◆ WHAT THE TASK REQUIRES: Lines that contain "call" are to be copied from the material, every one of them.

◆ THE RECORDS:
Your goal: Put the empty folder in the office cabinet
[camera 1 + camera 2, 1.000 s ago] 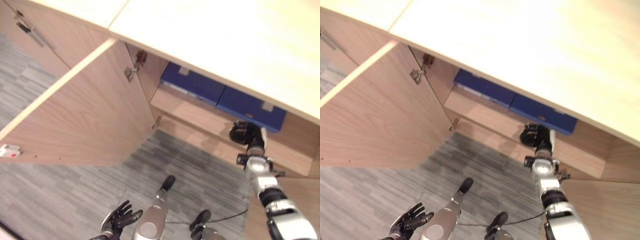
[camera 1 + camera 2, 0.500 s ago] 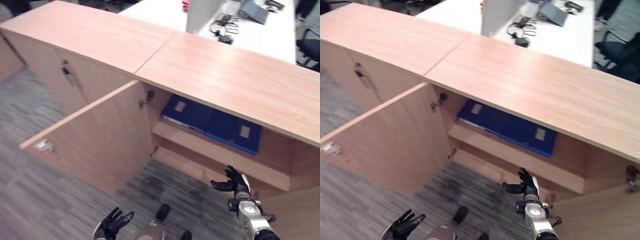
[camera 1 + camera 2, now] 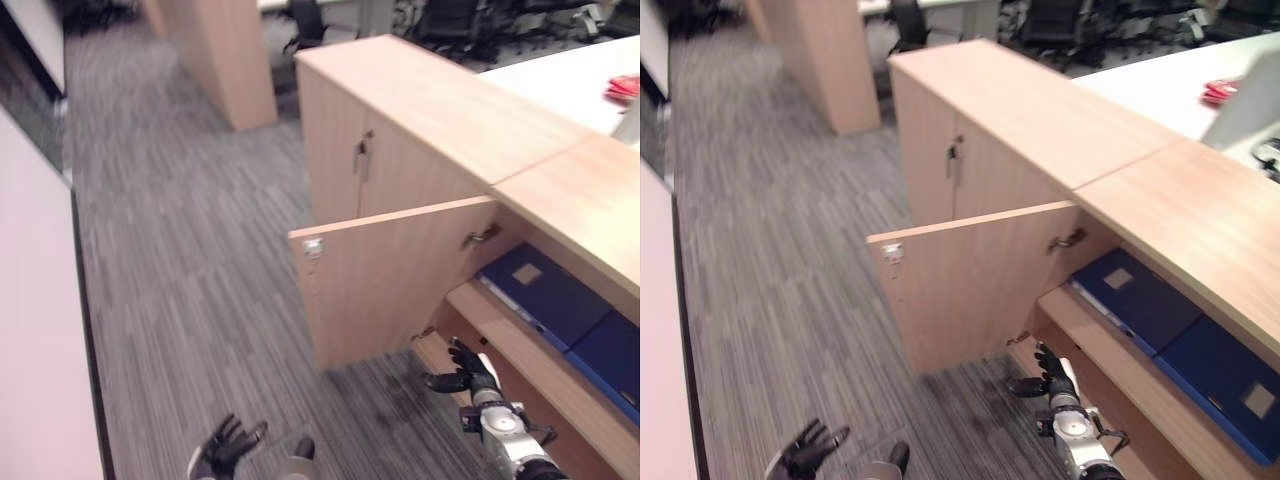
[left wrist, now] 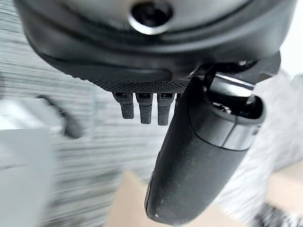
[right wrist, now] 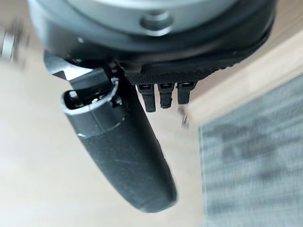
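In the left eye view we see 2 blue folders [image 3: 545, 300] lying on the cabinet shelf [image 3: 520, 345], above our spread, empty right hand [image 3: 466, 370]. In the right eye view our left hand [image 3: 805, 452] hangs splayed over carpet [image 3: 780, 250], well apart from them.

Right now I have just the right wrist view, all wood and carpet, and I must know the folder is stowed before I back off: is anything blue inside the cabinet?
Observer: Yes, two blue folders lie flat, side by side, on a shelf of the open cabinet.
Operator: Where am I relative to them?
Observer: The right hand is in front of the cabinet, lower than that shelf, fingers spread and holding nothing.
Operator: And the other side?
Observer: The left hand is low over the carpet, open and empty.
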Robot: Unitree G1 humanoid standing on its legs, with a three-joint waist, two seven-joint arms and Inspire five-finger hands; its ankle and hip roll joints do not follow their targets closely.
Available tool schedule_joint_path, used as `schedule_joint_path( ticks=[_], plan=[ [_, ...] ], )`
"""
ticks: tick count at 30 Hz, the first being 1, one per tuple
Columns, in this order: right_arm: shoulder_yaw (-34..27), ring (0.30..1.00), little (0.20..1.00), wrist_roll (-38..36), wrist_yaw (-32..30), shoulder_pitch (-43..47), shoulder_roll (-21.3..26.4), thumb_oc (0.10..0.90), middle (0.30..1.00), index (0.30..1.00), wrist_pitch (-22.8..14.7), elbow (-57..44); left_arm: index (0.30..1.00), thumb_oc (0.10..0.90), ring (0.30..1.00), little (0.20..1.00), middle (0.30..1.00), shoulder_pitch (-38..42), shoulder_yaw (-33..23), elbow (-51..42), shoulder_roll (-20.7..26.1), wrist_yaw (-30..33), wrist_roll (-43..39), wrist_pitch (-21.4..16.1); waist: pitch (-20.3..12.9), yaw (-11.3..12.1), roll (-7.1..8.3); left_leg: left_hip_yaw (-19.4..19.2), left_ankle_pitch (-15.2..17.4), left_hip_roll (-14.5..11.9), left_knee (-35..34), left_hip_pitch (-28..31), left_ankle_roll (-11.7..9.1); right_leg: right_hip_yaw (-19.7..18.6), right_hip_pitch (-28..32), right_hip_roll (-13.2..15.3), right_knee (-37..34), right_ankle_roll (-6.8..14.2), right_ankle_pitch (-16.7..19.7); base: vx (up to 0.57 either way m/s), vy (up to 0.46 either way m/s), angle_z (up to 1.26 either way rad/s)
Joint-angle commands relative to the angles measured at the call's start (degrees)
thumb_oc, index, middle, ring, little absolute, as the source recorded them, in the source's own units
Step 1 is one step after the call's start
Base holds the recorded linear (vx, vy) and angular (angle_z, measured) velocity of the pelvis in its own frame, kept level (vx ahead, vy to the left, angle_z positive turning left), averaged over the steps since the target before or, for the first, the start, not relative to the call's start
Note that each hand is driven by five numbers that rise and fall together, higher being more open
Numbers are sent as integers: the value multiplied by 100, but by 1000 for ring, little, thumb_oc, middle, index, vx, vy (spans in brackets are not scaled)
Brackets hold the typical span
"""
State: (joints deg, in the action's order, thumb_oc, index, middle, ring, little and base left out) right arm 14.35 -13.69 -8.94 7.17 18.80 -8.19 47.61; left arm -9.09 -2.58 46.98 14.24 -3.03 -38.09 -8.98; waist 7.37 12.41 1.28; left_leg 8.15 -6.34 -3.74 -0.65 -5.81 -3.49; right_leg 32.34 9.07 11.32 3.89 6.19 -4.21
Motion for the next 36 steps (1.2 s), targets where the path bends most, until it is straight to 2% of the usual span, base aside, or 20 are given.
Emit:
schedule_joint_path(
  ticks=[1, 3, 6, 7, 8, 9, 10, 11, 12, 13, 15, 16, 17, 18, 19, 22, 27, 31, 33, 36],
  plan=[
    [-411, 900, 900, -126, -41, 269, 178, 800, 900, 900, -322, -282, 900, 800, 900, 900, 900, 28, -3, -455, 265, -32, -196, -437, -129, 93, 13, -174, 288, -1004, -10, 414, -549, 382, -391, 95, 512, -89, -359, -40, 356, 78],
    [-546, 900, 900, -166, -19, 206, 154, 800, 900, 900, -285, -240, 900, 800, 900, 900, 900, 13, 101, -517, 295, -64, -60, -406, -168, 73, -9, -164, 446, -842, -34, 424, -482, 448, -360, 266, 671, 13, -271, 7, 394, 49],
    [-819, 900, 900, -267, -71, 153, 3, 800, 900, 900, -228, -79, 900, 800, 900, 900, 900, -11, 157, -674, 415, -62, 87, -401, -165, 126, 47, -17, 830, -417, 121, 466, -274, 413, -336, 667, 1058, 203, -136, 41, 369, 38],
    [-820, 900, 900, -267, -71, 154, 2, 800, 900, 900, -228, -79, 900, 800, 900, 900, 900, -11, 157, -674, 416, -62, 87, -401, -164, 126, 50, -17, 831, -413, 124, 465, -272, 413, -337, 672, 1062, 205, -137, 48, 367, 30],
    [-939, 900, 900, -315, -101, 138, -104, 800, 900, 900, -197, -36, 900, 800, 900, 900, 900, -55, 196, -905, 491, -69, 186, -393, -115, 154, 74, 36, 1048, -172, 273, 492, -91, 366, -353, 889, 1396, 302, -45, 28, 240, 25],
    [-940, 900, 900, -314, -101, 140, -107, 800, 900, 900, -197, -35, 900, 800, 900, 900, 900, -58, 195, -913, 494, -66, 187, -388, -109, 155, 87, 33, 1058, -152, 289, 489, -80, 357, -361, 917, 1423, 314, -51, 52, 501, 33],
    [-1007, 900, 900, -284, -132, 141, -205, 800, 900, 900, -165, -13, 900, 800, 900, 900, 900, -145, 185, -1143, 604, -38, 346, -416, -53, 157, 101, 1, 1228, 111, 376, 602, 126, 166, -468, 1179, 1861, 488, 242, 41, 391, 37],
    [-1018, 900, 900, -236, -155, 190, -252, 800, 900, 900, -123, 23, 900, 800, 900, 900, 900, -164, 159, -1201, 639, 10, 413, -423, -8, 152, 102, -84, 1287, 211, 395, 682, 218, 144, -563, 1342, 2131, 599, 637, 42, 397, 39],
    [-1018, 900, 900, -234, -157, 195, -255, 800, 900, 900, -122, 24, 900, 800, 900, 900, 900, -164, 156, -1206, 640, 13, 417, -420, 1, 162, 116, -99, 1292, 236, 400, 688, 236, 115, -576, 1373, 2150, 623, 650, -41, 344, 9],
    [-1069, 900, 900, -194, -205, 219, -335, 800, 900, 900, -93, 11, 900, 800, 900, 900, 900, -183, 96, -1441, 703, 101, 450, -459, 97, 170, 76, -151, 1217, 351, 431, 749, 391, 67, -806, 1480, 2443, 731, 1201, -61, 279, -13],
    [-1073, 900, 900, -237, -168, 152, -417, 800, 900, 900, -119, 66, 900, 800, 900, 900, 900, -185, 61, -1599, 761, 160, 508, -529, 104, 129, 7, -138, 1217, 339, 376, 829, 430, -263, -1059, 1191, 2546, 693, 937, -36, 243, -19],
    [-1030, 900, 900, -209, -174, 117, -400, 800, 900, 900, -116, 54, 900, 800, 900, 900, 900, -172, 73, -1718, 782, 228, 542, -560, 115, 84, 13, -124, 1188, 394, 365, 832, 432, -347, -1094, 972, 2271, 598, 785, -2, 106, -10],
    [-1029, 900, 900, -209, -174, 117, -400, 800, 900, 900, -116, 54, 900, 800, 900, 900, 900, -173, 73, -1719, 781, 228, 543, -560, 111, 80, 11, -120, 1187, 392, 365, 828, 431, -342, -1092, 969, 2265, 597, 788, -8, 77, -3],
    [-992, 900, 900, -151, -175, 13, -433, 800, 900, 900, -112, 323, 900, 800, 900, 900, 900, -103, 47, -1694, 816, 235, 591, -593, 145, 77, 24, -112, 1214, 535, 425, 826, 450, -295, -965, 766, 1798, 639, 657, 0, 0, 0],
    [-1027, 900, 900, -181, -173, -71, -491, 800, 900, 900, -107, 447, 900, 800, 900, 900, 900, -131, 51, -1768, 805, 207, 604, -605, 116, 71, 33, -107, 1235, 560, 383, 873, 444, -193, -860, 711, 1515, 587, 562, 4, 7, 5],
    [-981, 900, 900, -54, -92, -339, -571, 800, 900, 900, -31, 896, 900, 800, 900, 900, 900, -58, -13, -1926, 837, 166, 590, -611, 29, 47, 60, -150, 1210, 539, 291, 854, 378, -334, -693, 493, 914, 454, 396, 2, -27, 5],
    [-1224, 900, 900, -174, -199, -537, -615, 800, 900, 900, 67, 1142, 900, 800, 900, 900, 900, 76, 36, -2076, 763, 276, 585, -598, 59, -132, -10, -125, 1089, 437, 300, 707, 345, -1011, -945, 363, 1008, 436, 345, -47, -102, -8],
    [-1254, 900, 900, -268, -187, -482, -583, 800, 900, 900, 113, 1273, 900, 800, 900, 900, 900, 119, 181, -2037, 658, 302, 574, -607, 51, -198, -88, -152, 1012, 346, 333, 480, 218, -1345, -724, 397, 768, 408, 163, -91, -216, -14],
    [-1236, 900, 900, -234, -167, -500, -557, 800, 900, 900, 126, 1283, 900, 800, 900, 900, 900, 79, 182, -2063, 632, 318, 596, -609, 12, -206, -110, -163, 981, 321, 286, 479, 181, -1297, -644, 376, 633, 372, 114, 14, -200, -20],
    [-1017, 900, 900, -120, -125, -413, -413, 800, 900, 900, 111, 1170, 900, 800, 900, 900, 900, 4, 195, -2123, 424, 347, 558, -617, -40, -296, -298, -238, 583, -95, -56, 489, -129, -1115, -288, 61, -245, 266, 113, -17, -392, -21]
  ],
)
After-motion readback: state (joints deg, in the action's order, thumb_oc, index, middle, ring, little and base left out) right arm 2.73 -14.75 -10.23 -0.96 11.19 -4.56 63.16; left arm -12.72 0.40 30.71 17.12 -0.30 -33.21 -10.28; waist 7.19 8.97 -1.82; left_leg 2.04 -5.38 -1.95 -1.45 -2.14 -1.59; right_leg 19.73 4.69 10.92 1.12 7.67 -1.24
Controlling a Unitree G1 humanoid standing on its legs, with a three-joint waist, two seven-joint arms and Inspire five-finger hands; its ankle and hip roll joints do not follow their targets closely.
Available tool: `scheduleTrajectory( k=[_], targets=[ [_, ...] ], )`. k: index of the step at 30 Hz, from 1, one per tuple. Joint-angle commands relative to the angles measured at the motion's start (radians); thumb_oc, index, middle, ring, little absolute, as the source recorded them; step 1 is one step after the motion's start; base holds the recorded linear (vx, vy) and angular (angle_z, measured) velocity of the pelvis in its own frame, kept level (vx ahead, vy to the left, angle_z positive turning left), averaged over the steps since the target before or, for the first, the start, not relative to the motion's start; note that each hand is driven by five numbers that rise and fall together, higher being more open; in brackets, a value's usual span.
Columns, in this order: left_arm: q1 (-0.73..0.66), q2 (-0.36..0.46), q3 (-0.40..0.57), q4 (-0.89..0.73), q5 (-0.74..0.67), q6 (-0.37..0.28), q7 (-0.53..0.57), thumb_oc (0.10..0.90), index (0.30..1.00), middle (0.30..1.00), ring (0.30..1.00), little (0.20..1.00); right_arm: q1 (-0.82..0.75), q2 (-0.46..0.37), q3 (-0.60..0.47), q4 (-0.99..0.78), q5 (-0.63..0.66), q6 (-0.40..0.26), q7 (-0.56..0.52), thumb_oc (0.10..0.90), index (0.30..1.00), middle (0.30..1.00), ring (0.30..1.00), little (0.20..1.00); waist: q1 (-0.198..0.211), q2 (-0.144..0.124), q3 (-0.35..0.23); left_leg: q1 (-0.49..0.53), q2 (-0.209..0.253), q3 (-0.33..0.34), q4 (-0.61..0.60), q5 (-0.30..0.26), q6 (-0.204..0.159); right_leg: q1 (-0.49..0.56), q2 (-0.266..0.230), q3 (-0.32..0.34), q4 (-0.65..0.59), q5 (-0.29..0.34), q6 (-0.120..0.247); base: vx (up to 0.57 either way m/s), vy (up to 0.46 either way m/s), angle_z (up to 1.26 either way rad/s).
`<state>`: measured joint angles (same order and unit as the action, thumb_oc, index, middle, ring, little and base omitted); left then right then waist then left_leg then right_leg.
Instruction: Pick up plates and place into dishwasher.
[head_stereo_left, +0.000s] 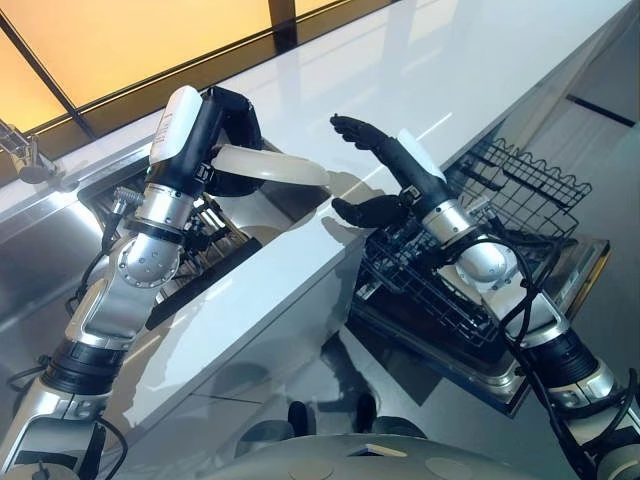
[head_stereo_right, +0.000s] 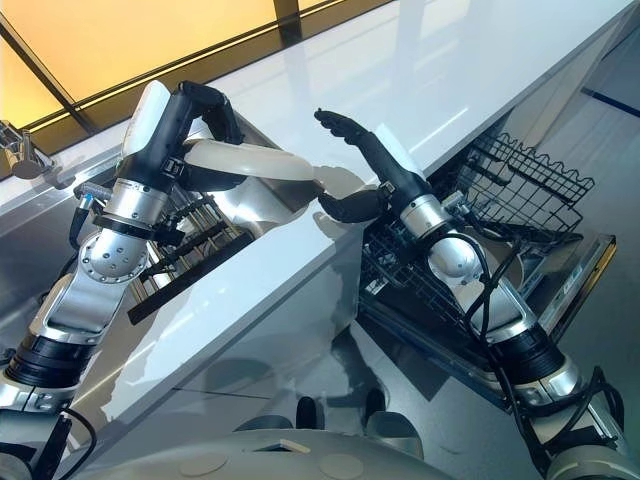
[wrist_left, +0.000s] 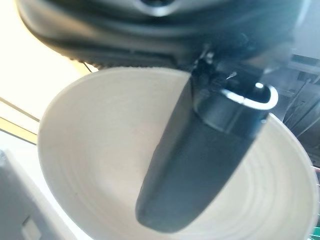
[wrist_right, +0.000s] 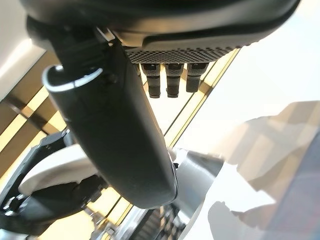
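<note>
Left hand (head_stereo_left: 225, 125): its fingers are curling over the rim of the plate (head_stereo_left: 268, 165), with the thumb (wrist_left: 195, 165) pressing across the inside, so the plate is being held out level above the desk (head_stereo_left: 420, 70).
Right hand (head_stereo_left: 385, 175): its fingers are standing spread and unbent, thumb apart, just right of the plate's edge, likely waiting to take it over.
Plate: it is hanging in the air between the hands, over the desk's near edge.
Dishwasher rack (head_stereo_left: 470, 250): it is standing pulled out below on the right, ready to take the plate.
Look of the plate: a plain cream-white round dish, shallow, with faint rings inside.
</note>
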<state>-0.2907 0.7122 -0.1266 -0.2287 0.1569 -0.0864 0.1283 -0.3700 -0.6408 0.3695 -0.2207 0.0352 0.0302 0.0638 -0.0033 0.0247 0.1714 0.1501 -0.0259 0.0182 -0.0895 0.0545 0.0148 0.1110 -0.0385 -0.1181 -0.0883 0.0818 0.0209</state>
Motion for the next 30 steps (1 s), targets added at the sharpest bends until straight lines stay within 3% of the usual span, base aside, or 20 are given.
scheduleTrajectory(
  k=[1, 10, 15, 16, 17, 22, 30],
  targets=[
    [-0.165, 0.024, -0.025, -0.008, -0.022, -0.04, 0.06, 0.1, 0.3, 0.3, 0.3, 0.2, -0.149, 0.063, 0.009, -0.106, 0.079, -0.097, -0.005, 0.8, 0.9, 0.9, 0.9, 0.9, -0.01, -0.034, -0.138, -0.02, -0.037, 0.052, 0.002, -0.05, -0.024, -0.002, 0.013, 0.018, 0.036, -0.056, 0.079, -0.01, 0.001, 0.04],
    [-0.168, -0.009, -0.045, -0.021, -0.081, -0.024, 0.039, 0.1, 0.3, 0.3, 0.3, 0.2, -0.16, 0.111, 0.025, -0.14, 0.135, -0.103, -0.024, 0.8, 0.9, 0.9, 0.9, 0.9, -0.006, -0.036, -0.137, -0.019, -0.035, 0.056, 0.002, -0.049, -0.023, -0.001, 0.012, 0.012, 0.032, -0.053, 0.078, 0.0, 0.0, 0.0],
    [-0.16, -0.055, -0.079, -0.031, -0.121, -0.006, 0.013, 0.1, 0.3, 0.3, 0.3, 0.2, -0.182, 0.158, 0.032, -0.172, 0.109, -0.126, -0.091, 0.8, 0.9, 0.9, 0.9, 0.9, -0.002, -0.035, -0.135, -0.02, -0.037, 0.061, 0.002, -0.05, -0.023, 0.002, 0.009, 0.004, 0.024, -0.048, 0.079, 0.0, 0.0, 0.0],
    [-0.161, -0.059, -0.085, -0.034, -0.132, 0.001, 0.005, 0.1, 0.3, 0.3, 0.3, 0.2, -0.19, 0.16, 0.033, -0.176, 0.09, -0.133, -0.106, 0.663, 0.782, 0.782, 0.782, 0.763, -0.002, -0.034, -0.135, -0.02, -0.038, 0.061, 0.002, -0.051, -0.022, 0.002, 0.01, 0.005, 0.024, -0.049, 0.079, 0.0, 0.0, 0.0],
    [-0.161, -0.062, -0.091, -0.034, -0.128, 0.005, 0.004, 0.1, 0.3, 0.3, 0.3, 0.2, -0.197, 0.159, 0.034, -0.179, 0.081, -0.137, -0.117, 0.1, 0.3, 0.3, 0.3, 0.2, -0.002, -0.034, -0.134, -0.019, -0.038, 0.06, 0.002, -0.051, -0.022, 0.002, 0.01, 0.005, 0.023, -0.048, 0.079, 0.0, 0.0, 0.0],
    [-0.169, -0.071, -0.103, -0.04, -0.152, 0.022, -0.009, 0.1, 0.3, 0.3, 0.3, 0.2, -0.213, 0.151, 0.022, -0.184, 0.064, -0.139, -0.126, 0.1, 0.3, 0.3, 0.3, 0.2, -0.003, -0.034, -0.136, -0.022, -0.037, 0.061, 0.002, -0.051, -0.021, -0.001, 0.011, 0.005, 0.028, -0.051, 0.08, 0.0, 0.0, 0.0],
    [-0.15, -0.068, -0.079, -0.07, -0.128, -0.006, 0.004, 0.1, 0.3, 0.3, 0.3, 0.2, -0.175, 0.133, -0.005, -0.18, 0.049, -0.138, -0.137, 0.1, 0.3, 0.3, 0.3, 0.2, -0.001, -0.036, -0.139, -0.028, -0.036, 0.054, 0.002, -0.047, -0.02, -0.002, 0.015, 0.005, 0.028, -0.051, 0.076, 0.0, 0.0, 0.0]
  ],
)
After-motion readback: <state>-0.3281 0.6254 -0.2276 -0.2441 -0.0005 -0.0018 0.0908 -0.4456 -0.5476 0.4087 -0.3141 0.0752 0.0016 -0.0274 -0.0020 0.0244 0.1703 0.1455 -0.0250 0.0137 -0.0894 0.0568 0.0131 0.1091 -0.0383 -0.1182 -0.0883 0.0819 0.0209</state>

◆ OUTPUT BELOW:
Joint-angle commands relative to the angles measured at the call's start (degrees)
Step 1 is one step after the call's start
Base holds the recorded linear (vx, vy) and angular (angle_z, measured) velocity of the pelvis in its own frame, kept level (vx ahead, vy to the left, angle_z positive turning left), averaged over the steps since the target before or, for the first, the start, not relative to the call's start

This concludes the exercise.